La Clef des champs, 1936

 "Uma afirmação falsa, uma afirmação verdadeira e uma afirmação inventada não apresentam, do ponto de vista formal, nenhuma diferença. Quando Benveniste analisou os tempos dos verbos franceses serviu-se, sem hesitação, de exemplos tirados ora de romances, ora de livros de história. Num curto romance chamado Pôncio Pilatos, Roger Caillois explorou com muita inteligência as implicações dessa analogia. É noite: na manhã seguinte Jesus será processado. Pilatos ainda não decidiu a sentença que proferirá. Para induzi-lo a escolher a condenação, um personagem prevê uma longa série de acontecimentos que se seguirão à morte de Jesus: alguns importantes, outros insignificantes - mas, como o leitor compreende, todos verdadeiros.

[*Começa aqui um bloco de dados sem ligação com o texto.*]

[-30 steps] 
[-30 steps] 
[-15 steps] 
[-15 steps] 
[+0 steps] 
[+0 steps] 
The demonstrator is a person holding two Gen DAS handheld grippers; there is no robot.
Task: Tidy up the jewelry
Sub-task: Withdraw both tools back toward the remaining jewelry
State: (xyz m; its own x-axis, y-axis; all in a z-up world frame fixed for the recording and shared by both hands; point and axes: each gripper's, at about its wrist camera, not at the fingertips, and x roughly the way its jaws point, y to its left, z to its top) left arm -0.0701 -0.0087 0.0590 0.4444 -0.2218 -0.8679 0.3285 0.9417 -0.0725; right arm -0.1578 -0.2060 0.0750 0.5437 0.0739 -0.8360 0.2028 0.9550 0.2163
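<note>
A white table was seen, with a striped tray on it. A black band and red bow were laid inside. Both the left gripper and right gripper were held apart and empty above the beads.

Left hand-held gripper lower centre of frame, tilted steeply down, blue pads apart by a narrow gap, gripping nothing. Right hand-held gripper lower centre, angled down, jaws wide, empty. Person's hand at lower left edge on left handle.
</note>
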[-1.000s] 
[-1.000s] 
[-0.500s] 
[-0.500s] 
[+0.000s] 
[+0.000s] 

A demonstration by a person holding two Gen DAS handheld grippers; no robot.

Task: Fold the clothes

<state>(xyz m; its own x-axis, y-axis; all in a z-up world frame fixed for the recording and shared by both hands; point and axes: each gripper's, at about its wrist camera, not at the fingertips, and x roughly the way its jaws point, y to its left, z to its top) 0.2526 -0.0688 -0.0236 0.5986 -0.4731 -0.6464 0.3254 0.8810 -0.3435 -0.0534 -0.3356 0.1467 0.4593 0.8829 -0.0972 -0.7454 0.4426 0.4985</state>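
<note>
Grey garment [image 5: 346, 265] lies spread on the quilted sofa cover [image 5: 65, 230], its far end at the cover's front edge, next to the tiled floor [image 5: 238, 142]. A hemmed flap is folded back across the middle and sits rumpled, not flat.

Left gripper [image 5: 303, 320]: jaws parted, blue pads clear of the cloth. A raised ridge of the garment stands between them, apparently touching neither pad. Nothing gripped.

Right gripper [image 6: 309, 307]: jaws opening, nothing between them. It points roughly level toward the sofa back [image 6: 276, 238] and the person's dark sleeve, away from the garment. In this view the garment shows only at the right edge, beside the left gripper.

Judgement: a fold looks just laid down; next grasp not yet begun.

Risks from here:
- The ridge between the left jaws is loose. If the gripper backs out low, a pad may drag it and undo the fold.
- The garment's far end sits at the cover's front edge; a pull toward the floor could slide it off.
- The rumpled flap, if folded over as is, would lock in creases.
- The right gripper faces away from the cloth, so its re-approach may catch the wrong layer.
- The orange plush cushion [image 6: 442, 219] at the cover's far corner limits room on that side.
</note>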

No dia seguinte Pilatos resolve absolver o imputado. Jesus é renegado pelos discípulos; a história do mundo toma outro caminho. A contiguidade entre ficção e história faz pensar naqueles quadros de Magritte em que estão representados, lado a lado, uma paisagem e seu reflexo num espelho quebrado"

(Carlo Ginzburg, "Descrição e citação", O fio e os rastros, trad. Rosa Freire d'Aguiar e Eduardo Brandão, Cia das Letras, 2007, p. 18).